How to complete this task: Please reproduce the listing word for word. Pictures stay out.

---- Data provided

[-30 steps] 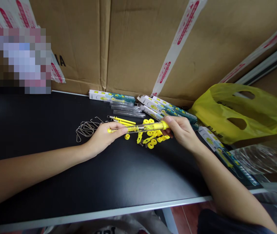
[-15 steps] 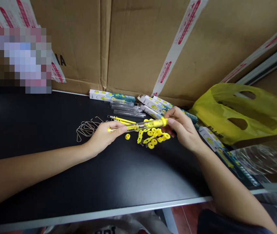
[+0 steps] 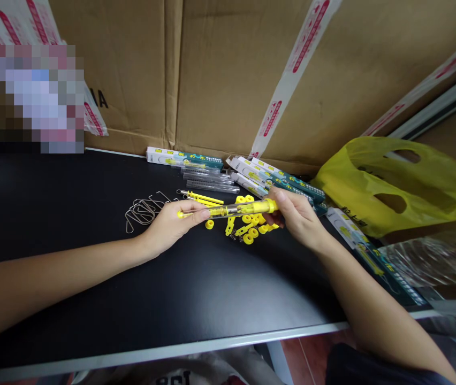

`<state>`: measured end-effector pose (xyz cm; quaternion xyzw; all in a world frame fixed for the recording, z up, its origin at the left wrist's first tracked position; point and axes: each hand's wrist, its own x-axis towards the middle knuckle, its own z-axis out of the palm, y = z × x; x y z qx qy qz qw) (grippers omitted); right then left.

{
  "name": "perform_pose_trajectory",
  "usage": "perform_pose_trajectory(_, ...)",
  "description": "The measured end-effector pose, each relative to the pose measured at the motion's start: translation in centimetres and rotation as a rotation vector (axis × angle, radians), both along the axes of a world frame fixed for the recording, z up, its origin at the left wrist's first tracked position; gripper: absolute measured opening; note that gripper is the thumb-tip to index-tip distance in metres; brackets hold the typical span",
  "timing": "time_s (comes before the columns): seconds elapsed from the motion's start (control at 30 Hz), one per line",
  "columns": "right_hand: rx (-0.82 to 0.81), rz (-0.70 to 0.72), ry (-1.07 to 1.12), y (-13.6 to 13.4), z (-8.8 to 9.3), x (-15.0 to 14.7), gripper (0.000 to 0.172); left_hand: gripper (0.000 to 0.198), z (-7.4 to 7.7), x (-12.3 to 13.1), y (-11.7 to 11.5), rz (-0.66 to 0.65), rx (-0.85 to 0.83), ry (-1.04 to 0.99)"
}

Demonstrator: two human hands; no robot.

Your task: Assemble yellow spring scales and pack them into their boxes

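Observation:
A clear tube with yellow parts inside [image 3: 228, 210] is held level above the black table [image 3: 91, 289]. My left hand [image 3: 172, 224] pinches its left end, and my right hand [image 3: 296, 216] grips the yellow cap at its right end. Under the tube lies a pile of small yellow rings and clips [image 3: 250, 227], with tiny springs among them. Bent wire clips [image 3: 143, 211] lie just left of my left hand. Another yellow rod [image 3: 204, 199] rests behind the tube.
Several empty clear tubes [image 3: 210, 182] and printed card packages [image 3: 252, 174] lie along the cardboard boxes [image 3: 228, 75] at the back. A yellow plastic bag [image 3: 396, 182] sits at the right, with clear plastic sleeves [image 3: 432, 262] below it.
My right hand shifted slightly on the yellow cap, its fingers lifting and then closing back around it. The tube and my left hand stayed nearly still.

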<state>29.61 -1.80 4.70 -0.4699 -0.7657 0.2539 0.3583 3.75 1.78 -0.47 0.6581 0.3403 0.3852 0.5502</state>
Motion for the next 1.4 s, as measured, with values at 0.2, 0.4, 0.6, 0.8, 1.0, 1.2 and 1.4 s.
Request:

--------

Response box:
[-30 steps] 
[-15 steps] 
[+0 steps] 

`<state>`: measured end-effector pose (xyz cm; quaternion xyzw; all in a world frame fixed for the recording, z up, its origin at the left wrist's first tracked position; point and axes: each hand's wrist, its own x-axis towards the middle knuckle, its own z-axis out of the palm, y = z × x; x y z qx qy qz qw) (grippers omitted); right then left.

{
  "name": "perform_pose_trajectory",
  "usage": "perform_pose_trajectory(_, ...)",
  "description": "The measured end-effector pose, each relative to the pose measured at the motion's start: translation in centimetres and rotation as a rotation vector (axis × angle, radians), both along the axes of a world frame fixed for the recording, z up, its origin at the left wrist's first tracked position; gripper: absolute measured opening; note that gripper is the thumb-tip to index-tip distance in metres; brackets hold the typical span",
  "timing": "time_s (comes before the columns): seconds elapsed from the motion's start (control at 30 Hz), one per line",
  "columns": "right_hand: rx (-0.82 to 0.81), rz (-0.70 to 0.72), ry (-1.07 to 1.12), y (-13.6 to 13.4), z (-8.8 to 9.3), x (-15.0 to 14.7), gripper (0.000 to 0.172); left_hand: gripper (0.000 to 0.198), z (-7.4 to 7.7), x (-12.3 to 13.1), y (-11.7 to 11.5), rz (-0.66 to 0.65), rx (-0.85 to 0.83), ry (-1.04 to 0.99)"
}

Demonstrator: two human hands; no robot.

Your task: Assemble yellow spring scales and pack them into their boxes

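Observation:
A clear tube with yellow parts inside [image 3: 228, 210] is held level above the black table [image 3: 91, 289]. My left hand [image 3: 172, 224] pinches its left end, and my right hand [image 3: 296, 216] grips the yellow cap at its right end. Under the tube lies a pile of small yellow rings and clips [image 3: 250, 227], with tiny springs among them. Bent wire clips [image 3: 143, 211] lie just left of my left hand. Another yellow rod [image 3: 204, 199] rests behind the tube.
Several empty clear tubes [image 3: 210, 182] and printed card packages [image 3: 252, 174] lie along the cardboard boxes [image 3: 228, 75] at the back. A yellow plastic bag [image 3: 396, 182] sits at the right, with clear plastic sleeves [image 3: 432, 262] below it.
My right hand shifted slightly on the yellow cap, its fingers lifting and then closing back around it. The tube and my left hand stayed nearly still.
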
<state>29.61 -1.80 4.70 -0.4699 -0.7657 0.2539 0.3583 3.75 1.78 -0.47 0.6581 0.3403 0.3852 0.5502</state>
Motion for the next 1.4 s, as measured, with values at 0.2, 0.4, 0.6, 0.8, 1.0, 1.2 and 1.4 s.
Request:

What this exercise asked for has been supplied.